** INFORMATION PROVIDED follows **
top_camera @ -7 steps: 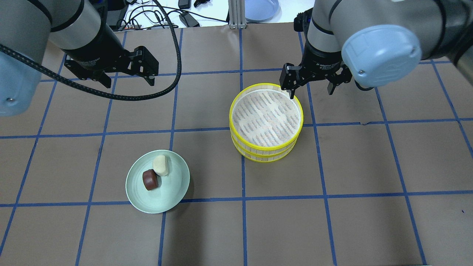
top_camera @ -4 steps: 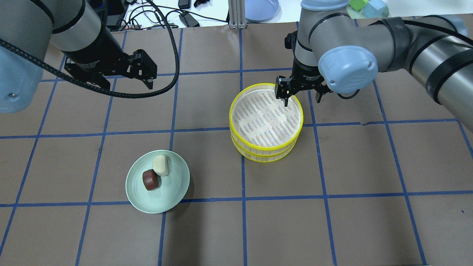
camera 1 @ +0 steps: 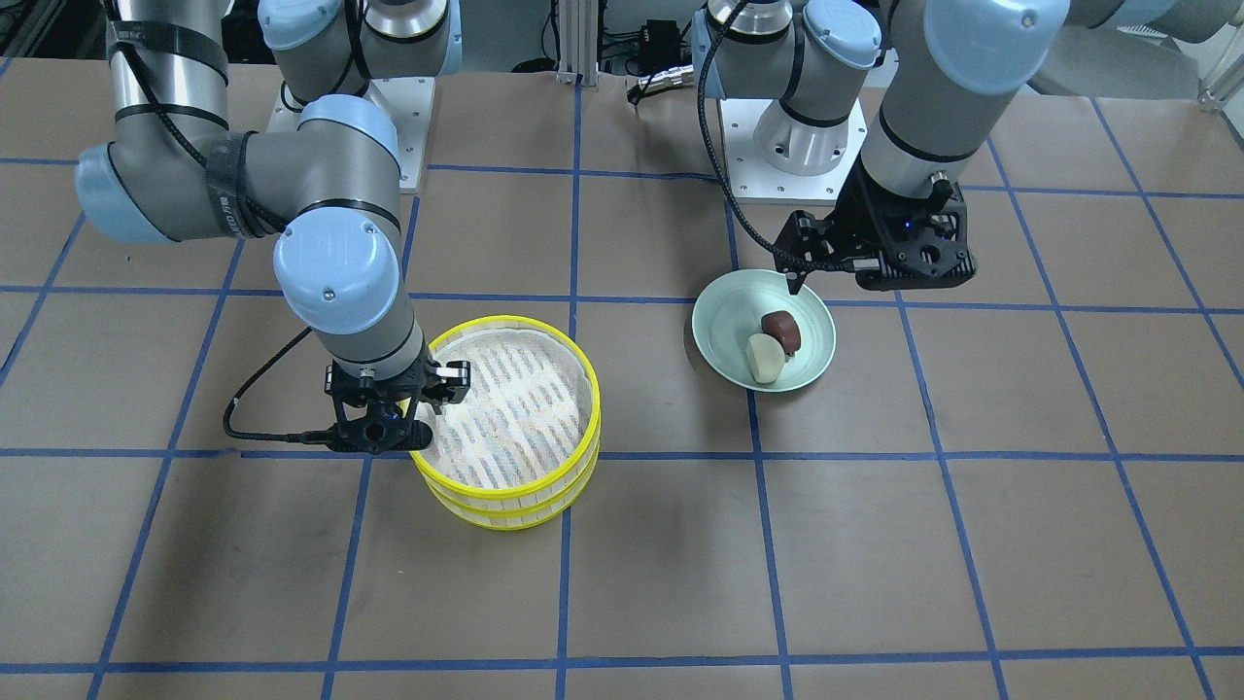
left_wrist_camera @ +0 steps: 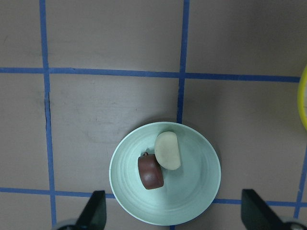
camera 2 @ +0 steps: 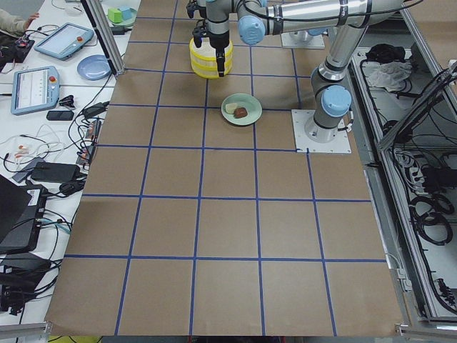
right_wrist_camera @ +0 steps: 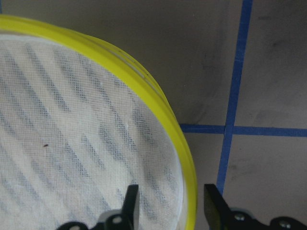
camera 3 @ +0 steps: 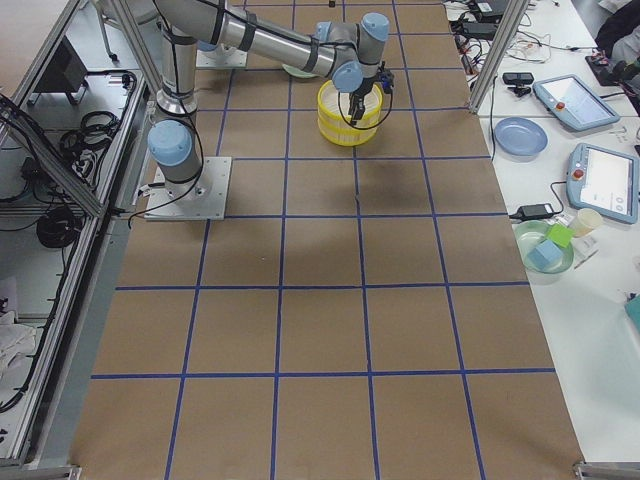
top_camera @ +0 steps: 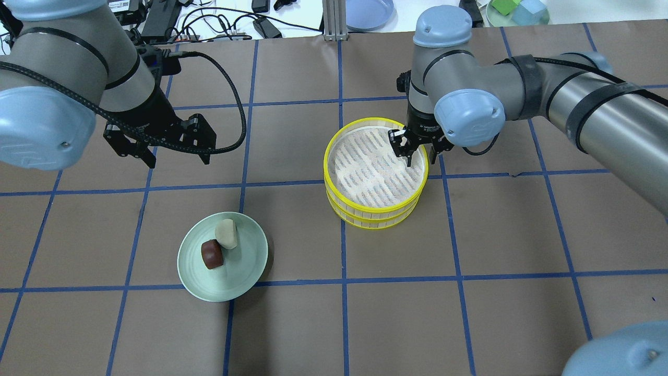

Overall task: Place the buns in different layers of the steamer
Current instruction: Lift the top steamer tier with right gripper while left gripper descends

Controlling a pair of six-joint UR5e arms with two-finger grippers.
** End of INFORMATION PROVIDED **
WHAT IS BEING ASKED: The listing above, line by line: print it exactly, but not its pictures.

RESPONSE AREA:
top_camera @ -7 steps: 
top_camera @ -4 steps: 
camera 1 @ +0 steps: 
left_wrist_camera @ +0 steps: 
camera 2 @ +0 steps: 
right_wrist_camera @ +0 steps: 
camera 3 @ +0 steps: 
top_camera @ +0 steps: 

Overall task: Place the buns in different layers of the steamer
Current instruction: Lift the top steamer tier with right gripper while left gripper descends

Controlling a pair of six-joint UR5e arms with two-finger grippers.

No additional output is required.